The damage is barely noticeable, particularly in the early stages, and develops slowly over time. NHIL can be difficult to identify as a result. You might think your hearing is perfectly fine, all the while it’s slowly getting worse and worse.

There is currently no cure or capability of reversing NIHL. Still, there are treatments created to mitigate and minimize some of the most significant effects of sensorineural hearing loss (the most prevalent of such treatments is a hearing aid). But the overall damage that’s being done, regrettably, is permanent.
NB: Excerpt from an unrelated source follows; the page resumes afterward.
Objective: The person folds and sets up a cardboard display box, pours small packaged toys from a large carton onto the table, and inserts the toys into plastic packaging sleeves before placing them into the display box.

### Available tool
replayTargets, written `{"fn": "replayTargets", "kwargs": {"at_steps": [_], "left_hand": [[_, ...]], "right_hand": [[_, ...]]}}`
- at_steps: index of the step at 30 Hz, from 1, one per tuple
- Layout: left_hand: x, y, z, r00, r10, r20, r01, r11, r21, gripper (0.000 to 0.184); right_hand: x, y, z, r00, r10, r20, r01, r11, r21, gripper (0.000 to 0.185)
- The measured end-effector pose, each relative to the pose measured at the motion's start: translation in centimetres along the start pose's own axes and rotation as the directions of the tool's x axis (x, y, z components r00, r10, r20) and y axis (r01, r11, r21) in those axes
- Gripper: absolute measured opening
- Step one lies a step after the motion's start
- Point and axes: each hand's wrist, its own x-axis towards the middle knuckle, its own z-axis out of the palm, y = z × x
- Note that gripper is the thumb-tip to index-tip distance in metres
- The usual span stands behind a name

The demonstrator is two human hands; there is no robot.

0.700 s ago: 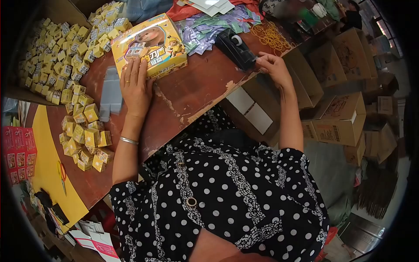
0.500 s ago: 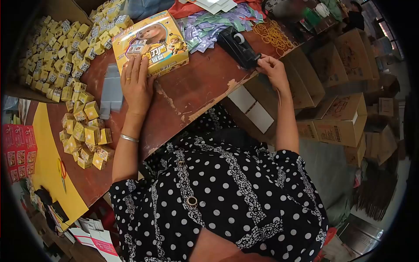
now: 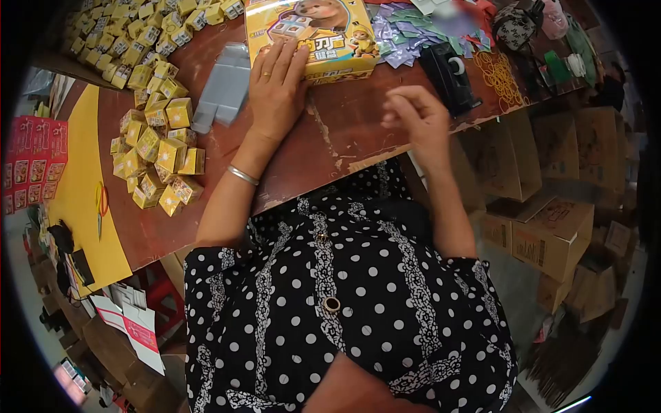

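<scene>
A yellow printed cardboard box with a cartoon animal on top lies near the table's far side. My left hand rests on it, fingers stretched flat over its near left corner, holding it only by touch. My right hand hovers above the table between the box and a black tape dispenser. Its thumb and fingers are pinched together; whatever is between them is too small or blurred to make out. Left of the box is a folded clear plastic sleeve, flat on the table.
Many small yellow boxes are heaped at the left. Purple and green packets and yellow rubber bands lie at the back right. Scissors rest on a yellow sheet. Cardboard cartons stand right of the table edge.
My right hand has left the tape dispenser's front end and moved left toward the yellow box, still pinched. My left hand stays on the box. The whole view has shifted.
</scene>
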Motion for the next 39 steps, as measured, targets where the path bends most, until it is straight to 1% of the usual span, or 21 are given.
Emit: {"fn": "replayTargets", "kwargs": {"at_steps": [2,6,12,18,20,22,29,31,35,39], "left_hand": [[0.0,-0.1,0.0,1.0,-0.004,-0.015,0.004,1.0,0.008,0.06],[-0.1,-0.1,0.1,0.999,-0.021,-0.028,0.021,1.0,-0.006,0.056],[-0.2,-0.3,0.4,0.999,-0.019,-0.045,0.019,1.0,0.01,0.05],[-0.3,-0.2,0.6,0.998,-0.022,-0.059,0.023,1.0,0.008,0.045],[-0.4,-0.4,0.8,0.998,-0.022,-0.063,0.023,1.0,0.014,0.044],[-0.6,-0.5,0.9,0.999,-0.025,-0.038,0.027,0.999,0.047,0.057],[-0.5,-0.4,0.8,0.998,-0.027,-0.049,0.029,0.999,0.039,0.057],[-0.5,-0.5,1.0,0.997,-0.008,-0.077,0.009,1.0,0.017,0.044],[-0.6,-0.4,1.0,0.996,-0.011,-0.083,0.012,1.0,0.01,0.044],[-0.6,-0.4,1.1,0.996,-0.009,-0.091,0.01,1.0,0.009,0.044]], "right_hand": [[2.1,3.2,3.1,0.99,0.087,0.109,-0.099,0.989,0.112,0.016],[4.2,5.5,5.4,0.979,0.126,0.16,-0.143,0.984,0.102,0.018],[5.7,7.1,6.7,0.982,0.131,0.139,-0.14,0.989,0.054,0.018],[6.1,7.3,7.5,0.99,0.101,0.099,-0.103,0.995,0.011,0.017],[6.1,7.2,7.8,0.992,0.112,0.062,-0.11,0.994,-0.02,0.017],[6.1,7.1,8.1,0.992,0.116,0.044,-0.114,0.993,-0.03,0.017],[6.1,6.8,8.6,0.991,0.134,-0.018,-0.135,0.99,-0.048,0.017],[6.1,6.7,8.8,0.99,0.141,-0.028,-0.142,0.989,-0.036,0.018],[6.1,6.4,9.2,0.983,0.172,-0.056,-0.172,0.985,0.014,0.019],[6.1,6.4,9.5,0.98,0.179,-0.091,-0.179,0.984,0.012,0.02]]}}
So the best strategy is prevention

That’s why so many hearing specialists put a significant emphasis on prevention. And there are several ways to lower your risk of hearing loss, and to practice good prevention, even while using your earbuds:

  • If you do need to go into an overly noisy environment, utilize ear protection. Use earplugs, for example.
  • Schedule routine visits with us to get your hearing examined. We will be able to help you get tested and monitor the general health of your hearing.
  • Use volume-limiting apps on your phone and other devices.
  • Change up the styles of headphones you’re wearing. That is, don’t use earbuds all day every day. Try utilizing over-the-ear headphones also.
  • Some headphones and earbuds come with noise-canceling technology, try to utilize those. With this function, you will be able to hear your media more clearly without having to turn it up quite as loud.
  • When you’re not using your earbuds, minimize the amount of noise damage your ears are subjected to. Avoid excessively loud settings whenever you can.

Preventing hearing loss, especially NIHL, can help you safeguard your sense of hearing for years longer. And, if you do wind up requiring treatment, like hearing aids, they will be more effective.

So… are earbuds the enemy?

Well…should I just throw my earbuds in the garbage? Well, no. Particularly not if you have those Apple AirPods, those little devices are expensive!

But your strategy could need to be changed if you’re listening to your earbuds regularly. These earbuds could be damaging your hearing and you may not even realize it. Knowing the danger, then, is your best defense against it.

Step one is to control the volume and duration of your listening. The second step is to speak with us about the state of your hearing right away.

Think you might have damaged your hearing with earbuds? We can help! Get tested now!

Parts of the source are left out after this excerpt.